The following song is from South Pacific, a post WWII musical first produced in 1949.
I
have underlined the parts of the song that describe the group of people
who were morbid in the early post-war period before the Cold War began
and when every country in the world was becoming socialist.
I forget ev'ry cloud I've ever seen,
So they called me a cockeyed optimist
Immature and incurably green.
I have heard people rant and rave and bellow
That we're done and we might as well be dead,
But I'm only a cockeyed optimist
And I can't get it into my head.
I hear the human race is fallin' on its face
And hasn't very far to go,
But ev'ry whippoorwill
Is sellin' me a bill,
And tellin' me it just ain't so.
I could say life is just a bowl of Jello
And appear more intelligent and smart,
But I'm stuck like a dope
With a thing called hope,
And I can't get it out of my heart!
Not this heart...
Over
the intervening 55 years the actual group of morbid people referred to
in this song has changed a little. In 1949, the fatalistic people that
Oscar Hammerstein was referring to were (1) mostly the anti-Roosevelt crowd
who believed that Roosevelt had taken the country down the road to
Socialism and (2) the radical communists who could see that America was not
going to have a worker's revolution.

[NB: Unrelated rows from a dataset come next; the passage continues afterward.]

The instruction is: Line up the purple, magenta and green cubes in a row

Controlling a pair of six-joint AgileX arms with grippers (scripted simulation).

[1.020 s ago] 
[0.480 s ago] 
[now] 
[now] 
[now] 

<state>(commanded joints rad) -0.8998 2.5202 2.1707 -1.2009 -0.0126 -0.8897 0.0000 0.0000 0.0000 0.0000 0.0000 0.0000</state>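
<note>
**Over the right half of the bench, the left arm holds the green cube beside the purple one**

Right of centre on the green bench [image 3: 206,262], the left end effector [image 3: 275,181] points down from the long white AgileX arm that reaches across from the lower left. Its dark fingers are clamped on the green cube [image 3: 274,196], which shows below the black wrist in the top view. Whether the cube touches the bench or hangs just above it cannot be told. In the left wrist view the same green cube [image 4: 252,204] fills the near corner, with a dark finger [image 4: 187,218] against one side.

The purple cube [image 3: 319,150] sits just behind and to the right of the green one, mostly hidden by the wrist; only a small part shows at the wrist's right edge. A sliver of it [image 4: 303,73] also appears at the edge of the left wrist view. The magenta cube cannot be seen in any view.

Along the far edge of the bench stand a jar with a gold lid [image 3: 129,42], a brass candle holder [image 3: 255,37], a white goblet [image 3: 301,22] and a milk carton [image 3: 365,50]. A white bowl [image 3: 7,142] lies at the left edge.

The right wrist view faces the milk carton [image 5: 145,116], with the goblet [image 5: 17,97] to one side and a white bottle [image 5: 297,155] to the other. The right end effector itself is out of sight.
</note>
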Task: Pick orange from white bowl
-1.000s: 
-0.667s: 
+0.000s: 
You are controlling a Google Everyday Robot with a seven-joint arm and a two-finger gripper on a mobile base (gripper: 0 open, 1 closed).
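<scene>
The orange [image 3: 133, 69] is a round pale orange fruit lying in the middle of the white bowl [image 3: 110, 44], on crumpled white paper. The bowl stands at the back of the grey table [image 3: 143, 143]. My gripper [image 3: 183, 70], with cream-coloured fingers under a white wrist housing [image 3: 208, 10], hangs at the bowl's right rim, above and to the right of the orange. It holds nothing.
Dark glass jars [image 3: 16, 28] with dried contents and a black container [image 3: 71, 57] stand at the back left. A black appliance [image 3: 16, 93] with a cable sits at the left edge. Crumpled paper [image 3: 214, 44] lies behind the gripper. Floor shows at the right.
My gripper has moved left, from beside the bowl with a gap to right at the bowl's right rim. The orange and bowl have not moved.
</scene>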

Roughly 70% anti-socialists and
30% pro-revolution/anti-commerce.
Today the morbid group has changed. The fatalist now believes human caused Global Warming is destroying the earth, that group is about 70% anti-commerce and 20% anti-George W. Bush. Today, among the fatalists, only a tiny 10% resemble the anti-Roosevelt group that think we are doomed because we have lost our old values and gone too far down the road to socialism.
A complete reversal in 'morbidity'.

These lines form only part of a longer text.